Among the lines below, take the one holding "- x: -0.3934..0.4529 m", the one holding "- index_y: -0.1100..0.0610", and all lines between them. Set them down exactly.

**Material supplied:**

-=-=-

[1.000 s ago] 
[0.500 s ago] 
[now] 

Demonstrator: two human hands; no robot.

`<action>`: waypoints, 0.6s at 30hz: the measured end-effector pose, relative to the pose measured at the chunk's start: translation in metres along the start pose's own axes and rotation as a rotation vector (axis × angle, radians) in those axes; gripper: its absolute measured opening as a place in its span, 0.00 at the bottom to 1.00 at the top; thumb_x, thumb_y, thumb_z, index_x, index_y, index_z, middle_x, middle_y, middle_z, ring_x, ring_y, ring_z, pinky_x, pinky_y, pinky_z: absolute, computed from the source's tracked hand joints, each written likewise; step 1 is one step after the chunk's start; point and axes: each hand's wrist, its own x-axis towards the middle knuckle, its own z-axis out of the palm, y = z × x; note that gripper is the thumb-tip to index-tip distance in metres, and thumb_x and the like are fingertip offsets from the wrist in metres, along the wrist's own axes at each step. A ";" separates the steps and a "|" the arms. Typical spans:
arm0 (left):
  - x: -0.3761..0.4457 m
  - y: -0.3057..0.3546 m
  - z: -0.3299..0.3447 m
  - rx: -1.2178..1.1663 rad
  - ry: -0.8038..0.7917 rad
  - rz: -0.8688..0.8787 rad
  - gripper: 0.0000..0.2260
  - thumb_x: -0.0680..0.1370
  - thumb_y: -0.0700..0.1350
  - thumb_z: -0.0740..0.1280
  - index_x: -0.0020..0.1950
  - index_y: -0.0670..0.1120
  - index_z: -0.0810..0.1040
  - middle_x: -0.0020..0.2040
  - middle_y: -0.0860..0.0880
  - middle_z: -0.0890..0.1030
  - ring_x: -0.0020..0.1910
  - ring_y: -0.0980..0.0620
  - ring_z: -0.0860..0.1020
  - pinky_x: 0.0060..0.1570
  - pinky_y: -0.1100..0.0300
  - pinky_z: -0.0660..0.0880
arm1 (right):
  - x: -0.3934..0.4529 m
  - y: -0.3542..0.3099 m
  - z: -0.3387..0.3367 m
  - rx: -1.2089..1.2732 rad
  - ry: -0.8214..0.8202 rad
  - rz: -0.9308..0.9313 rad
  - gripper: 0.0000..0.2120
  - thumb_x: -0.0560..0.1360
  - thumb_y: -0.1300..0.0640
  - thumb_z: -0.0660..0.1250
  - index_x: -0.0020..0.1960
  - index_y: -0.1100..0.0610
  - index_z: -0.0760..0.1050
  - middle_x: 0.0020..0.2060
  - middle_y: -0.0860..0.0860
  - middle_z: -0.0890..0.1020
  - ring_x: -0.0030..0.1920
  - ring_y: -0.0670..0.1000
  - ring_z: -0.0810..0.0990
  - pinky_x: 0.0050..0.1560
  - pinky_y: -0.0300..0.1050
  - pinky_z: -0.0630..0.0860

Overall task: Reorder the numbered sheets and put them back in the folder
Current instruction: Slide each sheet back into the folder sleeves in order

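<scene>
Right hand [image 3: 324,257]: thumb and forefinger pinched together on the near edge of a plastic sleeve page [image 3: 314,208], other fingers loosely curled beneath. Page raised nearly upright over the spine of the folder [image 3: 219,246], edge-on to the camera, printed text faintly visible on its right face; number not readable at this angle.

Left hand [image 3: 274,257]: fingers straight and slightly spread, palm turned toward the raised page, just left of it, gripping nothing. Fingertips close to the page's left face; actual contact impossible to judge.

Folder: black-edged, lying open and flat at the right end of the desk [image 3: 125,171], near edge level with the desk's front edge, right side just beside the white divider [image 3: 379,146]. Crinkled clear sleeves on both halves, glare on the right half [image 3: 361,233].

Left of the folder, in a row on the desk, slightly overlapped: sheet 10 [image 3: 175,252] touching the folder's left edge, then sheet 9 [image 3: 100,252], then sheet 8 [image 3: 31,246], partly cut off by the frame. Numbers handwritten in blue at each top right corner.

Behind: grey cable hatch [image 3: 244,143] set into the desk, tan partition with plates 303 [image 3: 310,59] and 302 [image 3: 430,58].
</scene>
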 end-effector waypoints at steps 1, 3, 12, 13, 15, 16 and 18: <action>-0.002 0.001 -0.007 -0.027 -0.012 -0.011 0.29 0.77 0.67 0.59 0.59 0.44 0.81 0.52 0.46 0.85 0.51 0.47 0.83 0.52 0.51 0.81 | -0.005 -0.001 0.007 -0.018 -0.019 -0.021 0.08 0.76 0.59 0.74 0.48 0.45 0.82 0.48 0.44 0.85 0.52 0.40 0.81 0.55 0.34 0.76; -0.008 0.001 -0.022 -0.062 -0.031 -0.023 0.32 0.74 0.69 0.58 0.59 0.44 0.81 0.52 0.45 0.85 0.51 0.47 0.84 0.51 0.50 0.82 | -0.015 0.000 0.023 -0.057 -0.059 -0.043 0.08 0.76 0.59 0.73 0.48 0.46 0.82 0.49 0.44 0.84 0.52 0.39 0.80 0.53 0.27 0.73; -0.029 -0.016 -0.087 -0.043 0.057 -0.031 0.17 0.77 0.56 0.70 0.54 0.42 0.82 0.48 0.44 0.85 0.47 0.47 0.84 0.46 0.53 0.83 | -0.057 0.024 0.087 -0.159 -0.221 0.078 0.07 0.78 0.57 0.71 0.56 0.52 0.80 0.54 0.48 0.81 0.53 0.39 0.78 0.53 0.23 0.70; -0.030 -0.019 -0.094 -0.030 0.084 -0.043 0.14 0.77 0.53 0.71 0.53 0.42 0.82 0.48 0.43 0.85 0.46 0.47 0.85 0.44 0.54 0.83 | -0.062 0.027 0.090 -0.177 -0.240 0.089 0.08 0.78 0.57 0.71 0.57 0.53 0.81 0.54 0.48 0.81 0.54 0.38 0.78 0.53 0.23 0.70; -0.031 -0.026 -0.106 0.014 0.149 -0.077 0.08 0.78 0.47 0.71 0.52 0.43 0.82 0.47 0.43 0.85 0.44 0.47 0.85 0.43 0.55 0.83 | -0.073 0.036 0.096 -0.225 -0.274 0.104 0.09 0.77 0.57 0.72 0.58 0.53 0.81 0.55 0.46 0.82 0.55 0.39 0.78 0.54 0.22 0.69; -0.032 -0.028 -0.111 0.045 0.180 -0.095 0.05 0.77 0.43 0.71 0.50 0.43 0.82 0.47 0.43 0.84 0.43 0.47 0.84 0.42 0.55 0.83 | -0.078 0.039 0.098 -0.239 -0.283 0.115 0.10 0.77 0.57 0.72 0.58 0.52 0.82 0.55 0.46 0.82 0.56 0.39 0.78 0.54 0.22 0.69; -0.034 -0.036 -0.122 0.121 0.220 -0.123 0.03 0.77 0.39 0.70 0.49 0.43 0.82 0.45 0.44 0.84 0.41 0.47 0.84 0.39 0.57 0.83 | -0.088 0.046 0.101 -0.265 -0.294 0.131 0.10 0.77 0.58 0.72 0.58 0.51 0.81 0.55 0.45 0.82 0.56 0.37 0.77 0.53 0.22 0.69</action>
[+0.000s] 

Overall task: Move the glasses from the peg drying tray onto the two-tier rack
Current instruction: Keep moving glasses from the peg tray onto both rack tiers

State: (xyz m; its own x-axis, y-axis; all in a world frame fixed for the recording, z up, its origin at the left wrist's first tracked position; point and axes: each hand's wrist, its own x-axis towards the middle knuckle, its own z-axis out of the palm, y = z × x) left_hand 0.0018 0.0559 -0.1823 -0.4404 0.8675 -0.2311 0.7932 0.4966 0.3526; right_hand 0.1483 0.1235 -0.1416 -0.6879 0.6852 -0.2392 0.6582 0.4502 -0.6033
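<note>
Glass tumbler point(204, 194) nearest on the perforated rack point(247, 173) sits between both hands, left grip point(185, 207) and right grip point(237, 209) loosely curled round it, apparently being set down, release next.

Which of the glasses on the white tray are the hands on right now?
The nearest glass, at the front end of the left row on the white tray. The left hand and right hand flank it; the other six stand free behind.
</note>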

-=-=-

**Reply:**
  - x: -0.3934..0.4529 m
  - y: -0.3542..0.3099 m
  - z: -0.3387..0.3367 m
  - rx: -1.2089..1.2732 rad
  - ry: -0.8214..0.8202 rad
  - rz: -0.9308..0.9313 rad
  - gripper: 0.0000..0.2120
  - thumb_x: -0.0560..0.1360
  - thumb_y: -0.1300..0.0640
  - thumb_z: -0.0660..0.1250
  - index_x: -0.0020..0.1960
  - index_y: -0.1100..0.0610

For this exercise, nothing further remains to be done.